Chicago Case Underlines the Two Iron Rules of Immigration-Related Fraud

By David North on April 15, 2016

There are two iron rules of immigration-related fraud:

  1. If someone violates the immigration law they are likely to violate other laws, too.
  2. Fraud is often inflicted on later arrivals by earlier arrivals from the same country.

A recent case in Chicago was exactly in line with these two rules.
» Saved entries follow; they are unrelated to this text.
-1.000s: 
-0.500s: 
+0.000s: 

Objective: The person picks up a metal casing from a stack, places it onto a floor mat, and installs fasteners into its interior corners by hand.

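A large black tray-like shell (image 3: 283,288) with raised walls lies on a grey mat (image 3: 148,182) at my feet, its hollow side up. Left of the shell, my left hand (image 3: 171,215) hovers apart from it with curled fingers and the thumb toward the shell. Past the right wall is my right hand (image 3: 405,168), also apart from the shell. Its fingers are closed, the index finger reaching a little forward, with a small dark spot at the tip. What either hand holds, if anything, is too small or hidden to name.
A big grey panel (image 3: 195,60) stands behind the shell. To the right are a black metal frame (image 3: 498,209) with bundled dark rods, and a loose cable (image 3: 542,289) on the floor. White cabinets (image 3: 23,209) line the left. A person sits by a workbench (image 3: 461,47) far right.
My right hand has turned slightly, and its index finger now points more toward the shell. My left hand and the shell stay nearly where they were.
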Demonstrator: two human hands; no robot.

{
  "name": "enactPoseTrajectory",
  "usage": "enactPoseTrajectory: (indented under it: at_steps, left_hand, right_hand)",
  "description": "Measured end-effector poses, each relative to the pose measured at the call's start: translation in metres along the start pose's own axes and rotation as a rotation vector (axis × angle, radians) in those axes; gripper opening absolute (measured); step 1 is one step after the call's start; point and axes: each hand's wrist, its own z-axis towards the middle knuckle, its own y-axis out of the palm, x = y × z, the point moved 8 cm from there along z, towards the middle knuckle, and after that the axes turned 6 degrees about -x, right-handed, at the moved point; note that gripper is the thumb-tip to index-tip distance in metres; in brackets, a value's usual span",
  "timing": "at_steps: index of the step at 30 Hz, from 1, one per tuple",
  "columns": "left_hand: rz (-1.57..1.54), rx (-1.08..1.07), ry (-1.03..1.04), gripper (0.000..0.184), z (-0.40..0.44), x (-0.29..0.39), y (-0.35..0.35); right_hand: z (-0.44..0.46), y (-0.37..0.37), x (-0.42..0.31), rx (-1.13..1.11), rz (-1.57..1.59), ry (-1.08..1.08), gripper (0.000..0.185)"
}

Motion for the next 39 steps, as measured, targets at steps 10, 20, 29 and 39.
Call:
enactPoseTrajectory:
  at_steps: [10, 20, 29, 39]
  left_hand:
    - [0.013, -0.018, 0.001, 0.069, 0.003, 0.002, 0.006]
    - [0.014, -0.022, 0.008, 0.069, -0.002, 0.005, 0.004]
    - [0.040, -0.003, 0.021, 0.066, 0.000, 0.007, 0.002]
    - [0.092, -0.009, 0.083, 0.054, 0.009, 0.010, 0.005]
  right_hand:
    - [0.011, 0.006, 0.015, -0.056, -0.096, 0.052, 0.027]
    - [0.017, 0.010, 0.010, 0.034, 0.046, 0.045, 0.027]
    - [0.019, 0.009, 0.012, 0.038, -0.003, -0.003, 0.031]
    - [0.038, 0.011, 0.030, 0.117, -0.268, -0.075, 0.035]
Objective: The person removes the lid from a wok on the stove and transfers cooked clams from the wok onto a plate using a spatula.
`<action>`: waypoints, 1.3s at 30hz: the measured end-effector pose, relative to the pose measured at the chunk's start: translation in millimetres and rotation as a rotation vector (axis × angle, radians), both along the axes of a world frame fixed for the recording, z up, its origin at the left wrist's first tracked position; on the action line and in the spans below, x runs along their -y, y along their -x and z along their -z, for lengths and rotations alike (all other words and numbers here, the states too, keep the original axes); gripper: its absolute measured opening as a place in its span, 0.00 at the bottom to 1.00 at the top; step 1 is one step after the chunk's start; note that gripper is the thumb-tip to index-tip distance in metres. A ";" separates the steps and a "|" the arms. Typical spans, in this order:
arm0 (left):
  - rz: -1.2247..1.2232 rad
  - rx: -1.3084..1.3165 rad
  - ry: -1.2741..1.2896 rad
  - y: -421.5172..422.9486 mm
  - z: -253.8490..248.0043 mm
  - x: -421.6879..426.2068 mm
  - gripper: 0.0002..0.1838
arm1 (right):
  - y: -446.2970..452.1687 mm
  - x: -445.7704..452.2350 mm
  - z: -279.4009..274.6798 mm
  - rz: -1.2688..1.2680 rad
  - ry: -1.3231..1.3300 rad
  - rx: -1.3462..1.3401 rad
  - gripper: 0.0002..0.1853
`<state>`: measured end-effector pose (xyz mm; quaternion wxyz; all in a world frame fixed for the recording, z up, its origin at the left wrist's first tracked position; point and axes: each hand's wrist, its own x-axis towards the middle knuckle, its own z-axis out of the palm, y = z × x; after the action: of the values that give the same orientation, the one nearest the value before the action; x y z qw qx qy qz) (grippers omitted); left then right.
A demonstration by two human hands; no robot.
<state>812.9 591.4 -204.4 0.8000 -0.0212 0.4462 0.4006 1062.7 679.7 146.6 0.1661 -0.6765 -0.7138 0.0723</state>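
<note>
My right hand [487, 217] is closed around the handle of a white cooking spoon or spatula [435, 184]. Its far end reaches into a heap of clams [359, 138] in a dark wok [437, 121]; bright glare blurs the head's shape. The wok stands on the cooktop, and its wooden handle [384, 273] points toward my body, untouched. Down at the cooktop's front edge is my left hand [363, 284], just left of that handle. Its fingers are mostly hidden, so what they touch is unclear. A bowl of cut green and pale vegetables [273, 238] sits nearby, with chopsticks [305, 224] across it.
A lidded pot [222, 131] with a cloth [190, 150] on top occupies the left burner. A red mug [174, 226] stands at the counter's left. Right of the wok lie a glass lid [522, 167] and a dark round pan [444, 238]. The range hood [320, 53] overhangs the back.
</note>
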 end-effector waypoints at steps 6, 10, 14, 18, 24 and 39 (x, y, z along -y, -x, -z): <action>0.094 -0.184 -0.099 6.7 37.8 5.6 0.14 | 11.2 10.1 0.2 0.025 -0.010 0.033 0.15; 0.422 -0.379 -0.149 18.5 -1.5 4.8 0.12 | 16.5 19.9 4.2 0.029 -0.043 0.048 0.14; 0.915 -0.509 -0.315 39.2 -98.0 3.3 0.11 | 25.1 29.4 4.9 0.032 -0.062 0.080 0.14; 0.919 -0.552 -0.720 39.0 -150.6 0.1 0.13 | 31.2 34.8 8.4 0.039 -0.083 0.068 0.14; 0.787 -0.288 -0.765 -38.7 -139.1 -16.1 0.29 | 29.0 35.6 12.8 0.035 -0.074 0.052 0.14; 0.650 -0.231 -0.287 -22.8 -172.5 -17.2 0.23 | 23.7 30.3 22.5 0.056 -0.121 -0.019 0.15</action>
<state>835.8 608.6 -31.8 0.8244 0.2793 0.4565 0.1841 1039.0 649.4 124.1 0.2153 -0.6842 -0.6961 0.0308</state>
Richard and Maribel Tinimbang, descendants of Filipino immigrants, charged with swindling $45 million in Medicare funds, were also charged with immigration fraud in connection with their effort to obtain forced household labor from a new arrival from the Philippines.

Three companies owned by Richard Tinimbang's mother, Josephine, according to a story in the Chicago Sun-Times, "paid bribes and kickbacks in exchange for referring elderly and disabled patients for treatment that was funded by Medicare; ignored doctors who refused to certify beneficiaries as being in need of in-home treatment; and falsified medical records to make patients appear sicker than they actually were."

With all that money floating around, you would think that the Tinimbangs would have been able to pay the household help a living wage, but no, they opted instead for one of the more outrageous uses of the H-1B program in recent history.

They secured an H-1B visa for a woman from the Philippines a few years ago, saying that she would work as business analyst at one of their three companies, but when she arrived they put her to work as a maid and nanny at the home of the younger Tinimbangs. They threatened to send her back to the islands if she did not surrender her passport and sign a "seven-year 'servitude contract'".

This is only the most recent in a series of Medicare scams involving Filipino-Americans and in-home health care services in the Chicago area, according to Inquirer.net, which appears to be a Filipino-American entity. Seven other Filipinos, in addition to the Tinimbangs, were among the indicted in the most recent case.